Bain de lune n’est pas seulement l’histoire de la famille Dorival ni celle du rêve d’une jeune fille trop libre, amoureuse d’une nature inhospitalière et sauvage :
« Dehors, le crissement des insectes se déchaînait. J’ai aimé voir les coucouyes voleter comme de petites étoiles. J’ai aimé la voluptueuse couverture de la nuit. Je suis dans la nuit comme dans la chair de Philomène. Et puis un jour, j’ai senti le froid de la lune sur mon ventre de fille comme un bain. Je ne l’ai jamais oublié. Abner est bien plus grand que nous tous. Il est le seul à m’accompagner dans la nuit. A prendre avec moi ces bains de lune. A goûter la sauvage beauté, le violent mystère de la nuit ».

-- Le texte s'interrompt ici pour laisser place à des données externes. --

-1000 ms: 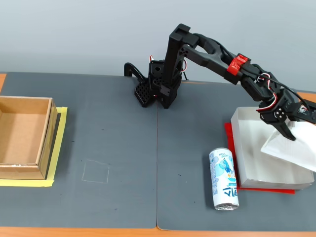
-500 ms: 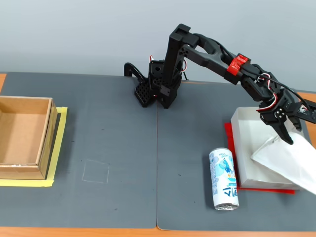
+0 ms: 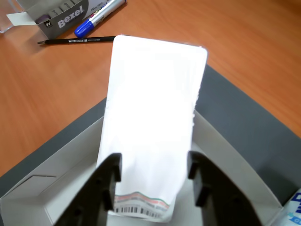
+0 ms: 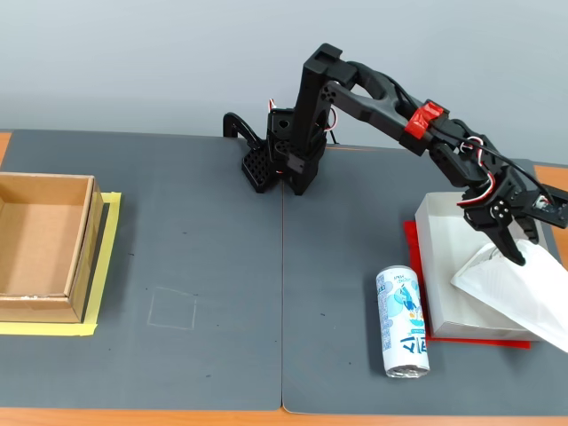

Bain de lune est un plaidoyer pour la terre haïtienne malmenée par les hommes de mauvaise volonté, âpres aux gains et sans amour pour la vie. Le roman prend la défense des humbles, ces paysans qui ne croient ni aux promesses des puissants ni à celles du Dieu chrétien. Bain de lune est un récit scandé par des chants et invocations vaudous, seuls remparts magiques contre la cruauté d’un monde en mutation couvant en son sein milles rêves brisés et de rage vaincue.